どうしても忘れられない記憶がある。
気が付くと思い出して、僕の頭をいっぱいにする記憶。
それは、中学一年生の春のことだった。
小学校を無事卒業し、とりあえず中学校に進学した僕はある問題を抱えていた。
それは、友達がいなかったことだ。
僕は中学受験をし、それに受かったので自宅から遠い一星学園に通うことになった。
中学受験に受かったことにより、高校受験と大学受験をする必要はなくなったが、代償として入学したとき友達が一人もいなかった。
そんなわけで中学校に入学してしばらくの間、僕はずっと一人で過ごした。
その状況に当時の僕は焦りを感じていた。
元から社交的ではない僕だったが、友達がいないことで学校生活にどんな弊害が生じるかは把握できていたのだ。
たくさんの友達が欲しかったわけじゃない。
ただ、学校生活を共に歩んでいける友人が数人でいいから欲しかった。
だから入学して一か月後ほど経ってから開催された、クラス会に参加することにためらいはなかった。

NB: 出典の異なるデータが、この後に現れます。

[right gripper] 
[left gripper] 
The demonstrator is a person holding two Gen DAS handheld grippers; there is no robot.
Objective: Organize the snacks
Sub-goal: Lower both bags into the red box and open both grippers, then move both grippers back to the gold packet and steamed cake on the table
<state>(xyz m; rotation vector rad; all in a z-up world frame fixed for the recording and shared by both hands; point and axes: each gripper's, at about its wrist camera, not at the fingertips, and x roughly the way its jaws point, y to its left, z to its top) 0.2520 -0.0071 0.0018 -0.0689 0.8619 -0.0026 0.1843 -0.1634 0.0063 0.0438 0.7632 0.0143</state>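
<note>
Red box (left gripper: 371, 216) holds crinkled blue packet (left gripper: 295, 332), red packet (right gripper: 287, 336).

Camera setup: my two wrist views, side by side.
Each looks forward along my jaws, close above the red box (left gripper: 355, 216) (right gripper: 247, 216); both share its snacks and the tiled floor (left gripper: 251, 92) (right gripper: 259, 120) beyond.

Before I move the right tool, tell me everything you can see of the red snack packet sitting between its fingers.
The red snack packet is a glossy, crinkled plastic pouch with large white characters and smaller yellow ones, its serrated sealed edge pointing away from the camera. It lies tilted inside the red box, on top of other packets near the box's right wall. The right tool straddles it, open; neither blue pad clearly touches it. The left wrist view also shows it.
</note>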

そこで接点を作って、なんとか友達を作りたいという安考えである。
友達ができないのは、人と関わる機会がそもそもないからであって、場さえ整っていれば自分でも友達はできる、と考えたのだ。
しかし、そんな単純に話は進まなかった。
別に全部が全部悪いわけではなかった。
最初の内は問題などなかったのだ。
自分にとって、そこで起きたことは耐えがたい苦痛を伴っていただけで。
クラス会はカラオケで行われた。
参加人数は25人ほどで、クラス40人のうち15人ほどが来ていない計算になる。
僕たちは、3つのグループに分かれて各々のボックスに入っていった。
歌を歌い、談笑し、交流を深め合う。
自分が求めているコミュニティが確かにそこにはあった。
みんなで仲良く話しながら、これからの学校生活を共に頑張っていこうという空気がその場所にはあったのだ。
穏やかで、お互いを認め合える雰囲気。
個々人が、それぞれを尊重し合っている空間。
初めのうちは、素晴らしい交流の場になることに疑いはなかった。
その空気のまま終わっていれば完璧だったのに、と僕はいつも思ってしまう。
あるいは僕があの空気の時に帰っていれば、あんな暗い気持ちにはならなかったのだろう、と。